* [PROBLEM DETAILS]:
Pull every line with "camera" from the data.

--- DATASET CONTENT Enclosed Below ---

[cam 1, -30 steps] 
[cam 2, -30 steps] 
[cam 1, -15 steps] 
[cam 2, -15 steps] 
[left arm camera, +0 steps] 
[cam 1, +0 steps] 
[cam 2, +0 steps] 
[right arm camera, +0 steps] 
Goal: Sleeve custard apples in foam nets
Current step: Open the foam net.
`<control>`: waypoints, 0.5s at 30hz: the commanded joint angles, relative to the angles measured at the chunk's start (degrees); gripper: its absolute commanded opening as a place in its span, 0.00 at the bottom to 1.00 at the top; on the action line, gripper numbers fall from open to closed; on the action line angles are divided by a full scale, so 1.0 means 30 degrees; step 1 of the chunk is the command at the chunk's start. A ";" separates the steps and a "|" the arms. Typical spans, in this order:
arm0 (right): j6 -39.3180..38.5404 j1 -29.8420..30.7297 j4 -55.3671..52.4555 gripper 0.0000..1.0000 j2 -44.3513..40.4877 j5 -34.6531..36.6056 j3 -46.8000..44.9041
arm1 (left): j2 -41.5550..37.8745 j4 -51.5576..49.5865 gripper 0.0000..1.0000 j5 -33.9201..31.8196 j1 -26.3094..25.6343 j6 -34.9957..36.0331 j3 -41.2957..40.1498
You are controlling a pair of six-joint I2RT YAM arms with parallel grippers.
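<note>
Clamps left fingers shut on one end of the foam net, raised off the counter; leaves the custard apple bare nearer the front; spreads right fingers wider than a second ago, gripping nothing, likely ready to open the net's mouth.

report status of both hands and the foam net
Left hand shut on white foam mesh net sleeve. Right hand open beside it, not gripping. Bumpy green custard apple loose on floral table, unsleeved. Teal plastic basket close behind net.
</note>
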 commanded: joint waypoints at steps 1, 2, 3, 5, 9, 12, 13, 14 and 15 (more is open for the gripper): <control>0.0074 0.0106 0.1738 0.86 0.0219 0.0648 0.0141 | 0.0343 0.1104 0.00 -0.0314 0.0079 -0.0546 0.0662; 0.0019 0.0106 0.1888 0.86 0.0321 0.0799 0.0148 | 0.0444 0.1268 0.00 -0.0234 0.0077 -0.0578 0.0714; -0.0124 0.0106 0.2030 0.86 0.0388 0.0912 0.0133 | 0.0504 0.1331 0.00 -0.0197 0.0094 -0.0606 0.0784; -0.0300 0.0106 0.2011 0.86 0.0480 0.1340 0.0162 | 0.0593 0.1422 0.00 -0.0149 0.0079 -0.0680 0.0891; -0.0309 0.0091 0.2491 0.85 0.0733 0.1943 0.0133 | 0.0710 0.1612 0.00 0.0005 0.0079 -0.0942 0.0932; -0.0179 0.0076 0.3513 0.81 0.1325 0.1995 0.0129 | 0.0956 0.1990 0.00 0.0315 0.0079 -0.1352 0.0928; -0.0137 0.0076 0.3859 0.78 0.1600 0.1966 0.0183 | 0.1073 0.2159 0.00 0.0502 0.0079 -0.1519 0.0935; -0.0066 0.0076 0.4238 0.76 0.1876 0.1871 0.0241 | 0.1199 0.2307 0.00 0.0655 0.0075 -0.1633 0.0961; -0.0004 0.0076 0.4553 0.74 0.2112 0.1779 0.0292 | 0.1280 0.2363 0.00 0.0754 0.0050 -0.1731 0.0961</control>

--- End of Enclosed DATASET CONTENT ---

* [EXPECTED ANSWER]:
[left arm camera, +0 steps] 
[right arm camera, +0 steps] 

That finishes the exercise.